Stefan Groener of Aurubis spoke on the sustainability of copper, highlighting its importance in terms of energy and resource efficiency. He drew attention to the fact that copper recycling requires about 80 percent less energy than primary production over the lifecycle, and that copper recycling saves about 40 million tons of CO2 per year. Copper is thus an essential metal for a sustainable future.

The Copper Mark for responsible sourcing was introduced. This new assurance system for responsible copper production aims to demonstrate and improve the industry’s contribution to sustainable development over time by assessing the performance of copper mines and refiners against responsible production criteria and verifying performance through the Copper Mark Assurance Process. It will enable investors in copper production and copper consumers to make informed decisions about responsibly produced copper in their supply chains, recognise and demonstrate their support for committed suppliers, and make positive contributions to sustainable development.

Wouter Haels and Cornel Abratis of Aurubis gave a presentation on copper wire rod with a focus on the differences between Cu-OFE (oxygen-free, high-conductivity copper) and Cu-ETP1 (electrolytic tough-pitch copper). It included an overview of the differences in production, grain structure, hydrogen embrittlement, properties, applications and potential alloys. Main applications of Cu-OFE are bus bars, complex profiles and wires, strands and cables to undergo vibrations, while Cu-ETP1 is suitable for a wide range of wires, strands, cables and magnet wires.

Peter Walmsley of AmpaSHIELD focused on an interesting innovation in nanotechnology. The nanomaterials in AmpaSHIELD’s new coating provide unique synergy with the conductor to allow for more current to be passed at a specific temperature. This action is predicted to improve the efficiency and productivity of any system which employs copper busbars. Depending on the shape and size of the busbar, an increase in ampacity of up to 50 percent is possible. An AmpaSHIELD-coated busbar can thus carry more power at the same temperature.

Other key interventions included Sevgur Arslanpay from Sarkuysan who gave an insightful perspective into the Turkish market, and Bernard Respaut of ECI in a panel discussion on recycling, who emphasised that “to recycle metals more effectively, we also need to think about Ecodesign of the products. We need to encourage that when products are designed, the recycling is strongly considered.”

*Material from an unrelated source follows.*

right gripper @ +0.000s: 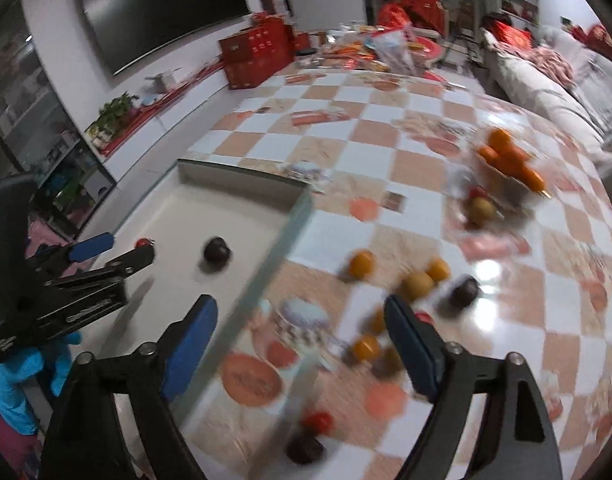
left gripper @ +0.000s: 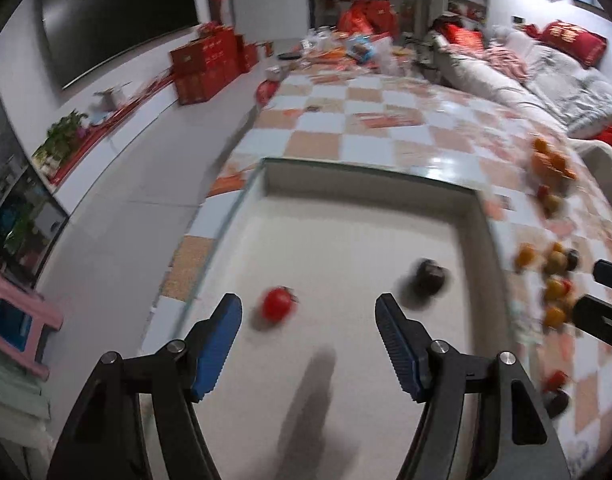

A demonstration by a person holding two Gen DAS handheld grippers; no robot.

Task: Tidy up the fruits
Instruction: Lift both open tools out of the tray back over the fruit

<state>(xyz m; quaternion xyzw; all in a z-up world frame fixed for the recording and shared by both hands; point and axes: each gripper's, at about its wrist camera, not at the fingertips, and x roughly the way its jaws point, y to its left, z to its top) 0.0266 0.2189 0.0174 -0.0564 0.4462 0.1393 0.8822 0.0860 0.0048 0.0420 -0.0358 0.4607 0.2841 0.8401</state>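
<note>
A shallow white tray (left gripper: 472, 216) lies on the checked table; its rim also shows in the right wrist view (right gripper: 293, 216). In it are a red tomato (left gripper: 278, 305) and a dark round fruit (left gripper: 428, 278), which also shows in the right wrist view (right gripper: 216, 252). My left gripper (left gripper: 308, 344) is open and empty over the tray, just short of the tomato. My right gripper (right gripper: 299, 344) is open and empty above the table beside the tray. Small orange fruits (right gripper: 362, 264), a tan fruit (right gripper: 416, 285) and a dark fruit (right gripper: 464, 290) lie loose ahead of it.
A pile of oranges (right gripper: 510, 160) sits on the table's far right. A red and a dark fruit (right gripper: 310, 436) lie near the front edge. Red boxes (left gripper: 205, 68) stand on a low cabinet to the left. A sofa (left gripper: 546, 76) borders the right side.
</note>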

Among the many key messages delivered and heard, some of the more noteworthy include:

  • Copper is the standard for conductivity, with excellent mechanical properties.
  • Copper provides the lowest lifecycle cost solution for wire and cable systems and applications.
  • Copper as a material and Europe as a region are recycling champions.
  • More copper means fewer losses, with an overwhelming environmental payback.